Classification problems#

  • In a classification setting, the output takes values in a discrete set.

  • For example, if we are predicting the brand of a car based on a number of variables, the function \(f\) takes values in the set \(\{\text{Ford, Toyota, Mercedes-Benz}, \dots\}\).

  • Model is no longer

\[\cancel{Y=f(X)+\epsilon}\]

  • We use slightly different notation:

\[\begin{split} \begin{aligned} P(X,Y): & \text{ joint distribution of }(X,Y),\\ P(Y\mid X): &\text{ conditional distribution of }Y\text{ given }X,\\ \hat y_i: &\text{ prediction for }x_i. \end{aligned} \end{split}\]

  • For classification we are interested in learning \(P(Y\mid X)\).

  • Connection between the classification and regression: both try to learn \(E(Y\mid X)\) but the type of \(Y\) is different.

Loss function for classification#

  • There are many ways to measure the error of a classification prediction.
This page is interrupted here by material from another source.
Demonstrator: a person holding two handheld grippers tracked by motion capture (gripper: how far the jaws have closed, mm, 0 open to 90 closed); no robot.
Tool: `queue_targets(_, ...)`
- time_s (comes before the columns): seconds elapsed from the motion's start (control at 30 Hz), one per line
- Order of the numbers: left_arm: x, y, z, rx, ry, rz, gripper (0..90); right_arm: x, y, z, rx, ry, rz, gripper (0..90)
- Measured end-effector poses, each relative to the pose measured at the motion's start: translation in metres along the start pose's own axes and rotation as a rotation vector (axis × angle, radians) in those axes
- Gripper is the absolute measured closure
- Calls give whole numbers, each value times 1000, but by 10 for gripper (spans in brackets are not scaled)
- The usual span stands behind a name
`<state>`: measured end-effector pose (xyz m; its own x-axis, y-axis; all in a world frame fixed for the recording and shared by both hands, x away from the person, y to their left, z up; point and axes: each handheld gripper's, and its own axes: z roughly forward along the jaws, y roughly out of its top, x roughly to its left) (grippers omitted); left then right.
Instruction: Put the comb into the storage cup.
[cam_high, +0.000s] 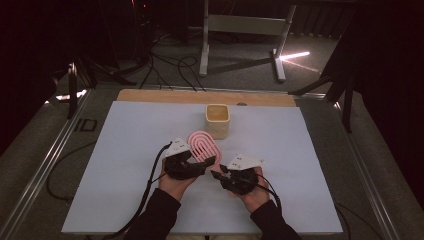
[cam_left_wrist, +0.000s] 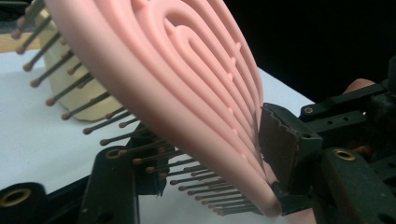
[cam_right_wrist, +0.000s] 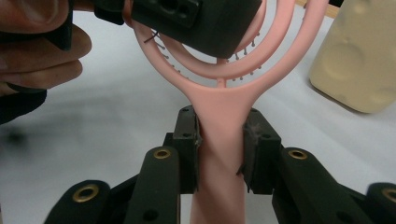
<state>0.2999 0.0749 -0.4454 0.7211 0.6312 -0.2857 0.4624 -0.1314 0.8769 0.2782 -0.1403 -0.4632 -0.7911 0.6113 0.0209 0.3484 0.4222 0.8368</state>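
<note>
Two grippers on one pink hairbrush (cam_high: 203, 146), which I'm holding just in front of the cream cup (cam_high: 217, 120) on the white table mat (cam_high: 125, 165). My right gripper (cam_high: 218, 175) has the brush handle: in the right gripper view (cam_right_wrist: 219, 154) both pads press the handle's sides, jaws partly closed around it, grip firm. My left gripper (cam_high: 202, 162) is at the brush head, nearer the cup than the right one. In the left gripper view (cam_left_wrist: 210, 154) the ribbed pink back of the head (cam_left_wrist: 177, 84) sits between the jaws, one pad against the back edge, the other jaw under the bristles (cam_left_wrist: 154, 163); can't tell whether that lower pad presses the bristles. Brush head tilted, bristles facing down toward the mat. Cup stands upright beyond the brush head, close to it; touching or not, can't tell. Person's hands (cam_high: 175, 182) below both grippers, dark sleeves.
</note>
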Motion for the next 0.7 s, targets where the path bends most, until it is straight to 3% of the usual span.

One of the most common is the 0-1 loss:

\[E(\mathbf{1}(y_0 \neq \hat y_0) )\]

  • Like the MSE, this quantity can be estimated from training or test data by taking a sample average:

\[\frac{1}{n}\sum_{i=1}^n\mathbf{1}(y_i \neq \hat y_i)\]

  • For training, we usually use smoother proxies of 0-1 loss – easier to minimize.

  • While no bias-variance decomposition, test error curves look similar to regression.

Bayes classifier#

Fig 2.13

Fig. 8 Bayes decision boundary#

  • The Bayes classifier assigns:

\[\hat y_i = \text{argmax}_j \;\; P(Y=j \mid X= x_i)\]

  • It can be shown that this is the best classifier under the 0-1 loss.

  • In practice, we never know the joint probability \(P\). However, we may assume that it exists.

  • Many classification methods approximate \(P(Y=j \mid X=x_i)\) with \(\hat{P}(Y=j \mid X=x_i)\) and predict using this approximate Bayes classifier.